At the last side-stream crossing, someone has pitched their tent in what looks like an awesome spot – except that it’s dangerous to be so close to the water if the flow increases during the night, and it’s not eco-friendly.

Check-in at Los Cuernos was hectic and crowded as the multitudes sought shelter from the rain.  Anyone taking a chance on getting a bunk without a reservation was out of luck.  The dining area was cheek-to-cheek with campers drying out (unsuccessfully), people arriving and people procrastinating about leaving.

First things first – a hot chocolate warm-up

No cabin with hot tub for us. Our bunks were assigned in a room for eight; two bunks were triple high. There’s no place way up there to put stuff to be easily accessible, but it looks like it’s my turn to take one for the team.  The bigger problem was really no space for anyone to spread gear out to dry.  Every possible hanging spot was utilized with minimal success. We shared the room with another group of four (mom, dad, daughter and boyfriend).  Boots and backpacks everywhere.

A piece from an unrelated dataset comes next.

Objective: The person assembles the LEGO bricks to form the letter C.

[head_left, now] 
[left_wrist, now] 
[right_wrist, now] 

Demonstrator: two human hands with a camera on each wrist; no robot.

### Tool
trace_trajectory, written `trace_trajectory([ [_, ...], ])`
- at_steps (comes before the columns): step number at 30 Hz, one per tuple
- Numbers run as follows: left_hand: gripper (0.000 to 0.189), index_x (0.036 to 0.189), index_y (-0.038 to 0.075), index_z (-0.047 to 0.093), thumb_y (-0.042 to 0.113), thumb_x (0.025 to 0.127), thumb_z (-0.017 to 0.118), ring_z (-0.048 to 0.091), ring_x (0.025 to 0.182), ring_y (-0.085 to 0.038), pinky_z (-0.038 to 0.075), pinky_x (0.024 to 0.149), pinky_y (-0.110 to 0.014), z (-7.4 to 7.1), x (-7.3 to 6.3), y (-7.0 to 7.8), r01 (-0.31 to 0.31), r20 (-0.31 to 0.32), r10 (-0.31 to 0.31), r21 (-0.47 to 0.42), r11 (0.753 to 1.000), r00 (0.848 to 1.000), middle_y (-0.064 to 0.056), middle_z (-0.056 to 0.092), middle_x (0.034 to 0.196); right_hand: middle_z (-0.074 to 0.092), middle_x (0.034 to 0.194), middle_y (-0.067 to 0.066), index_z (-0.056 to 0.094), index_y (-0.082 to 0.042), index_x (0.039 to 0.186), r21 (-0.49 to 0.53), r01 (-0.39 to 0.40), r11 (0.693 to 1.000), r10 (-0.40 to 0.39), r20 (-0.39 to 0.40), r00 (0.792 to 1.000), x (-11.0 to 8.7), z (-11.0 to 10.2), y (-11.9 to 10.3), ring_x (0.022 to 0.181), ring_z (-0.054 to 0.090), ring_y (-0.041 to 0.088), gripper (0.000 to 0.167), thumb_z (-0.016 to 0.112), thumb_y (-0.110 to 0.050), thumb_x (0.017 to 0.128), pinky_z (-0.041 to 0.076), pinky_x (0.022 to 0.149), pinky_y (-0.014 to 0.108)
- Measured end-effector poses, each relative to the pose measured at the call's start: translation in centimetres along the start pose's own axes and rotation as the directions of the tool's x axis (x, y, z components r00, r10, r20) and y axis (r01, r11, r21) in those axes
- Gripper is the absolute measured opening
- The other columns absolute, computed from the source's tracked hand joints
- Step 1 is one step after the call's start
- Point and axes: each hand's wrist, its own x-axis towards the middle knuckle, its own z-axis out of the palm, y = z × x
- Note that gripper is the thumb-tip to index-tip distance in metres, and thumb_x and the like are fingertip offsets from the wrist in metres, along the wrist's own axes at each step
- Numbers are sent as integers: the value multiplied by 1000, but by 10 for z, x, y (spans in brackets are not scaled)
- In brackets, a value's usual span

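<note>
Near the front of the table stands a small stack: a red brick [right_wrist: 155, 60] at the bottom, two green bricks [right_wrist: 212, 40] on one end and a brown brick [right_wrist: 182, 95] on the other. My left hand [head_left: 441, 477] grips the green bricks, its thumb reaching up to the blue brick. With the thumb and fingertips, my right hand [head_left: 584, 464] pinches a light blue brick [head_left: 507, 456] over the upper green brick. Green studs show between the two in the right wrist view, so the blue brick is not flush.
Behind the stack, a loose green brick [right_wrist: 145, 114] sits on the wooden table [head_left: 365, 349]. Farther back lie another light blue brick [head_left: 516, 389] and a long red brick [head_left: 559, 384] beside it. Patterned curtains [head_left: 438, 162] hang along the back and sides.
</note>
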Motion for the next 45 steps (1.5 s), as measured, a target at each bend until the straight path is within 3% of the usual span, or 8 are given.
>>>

With some thought and planning for later, I made decisions on what to keep in my bunk to minimize the up-and-down factor and it worked out okay. 

Hello down there!

With a long wet afternoon facing us, Cathy became immersed in a large puzzle project in a corner of the dining room, with Carol and others jumping in from time to time.  Wifi was available for $7 per 30 minutes, and I tried contacting home via WhatsApp, with limited success.  Rick had wifi and a book to read.

Of course, the refugio was not intended to accommodate this mass of people for long.  Two of the three women’s toilets were clogged. As I waited my turn for the one functioning stall (who knows how long it will hold up?) I chatted with an Asian woman named June, who works in IT in San Francisco.  She was hiking with a group of 14 people who travel the world hiking in locales famous and obscure.  She counted off Kilimanjaro, Machu Picchu, Nepal, Mount Whitney in California, many places in Canada, and small national parks unfamiliar to me in other countries. 

(June and her group were also experts in refugio living, commandeering space around the wood stove at the end of the hallway and stringing up multiple clotheslines to dry their gear.)

Late in the afternoon the staff kicked us all out of the dining area to set up for dinner.  We could look forward to more elbow-to-elbow while perched on those little stools.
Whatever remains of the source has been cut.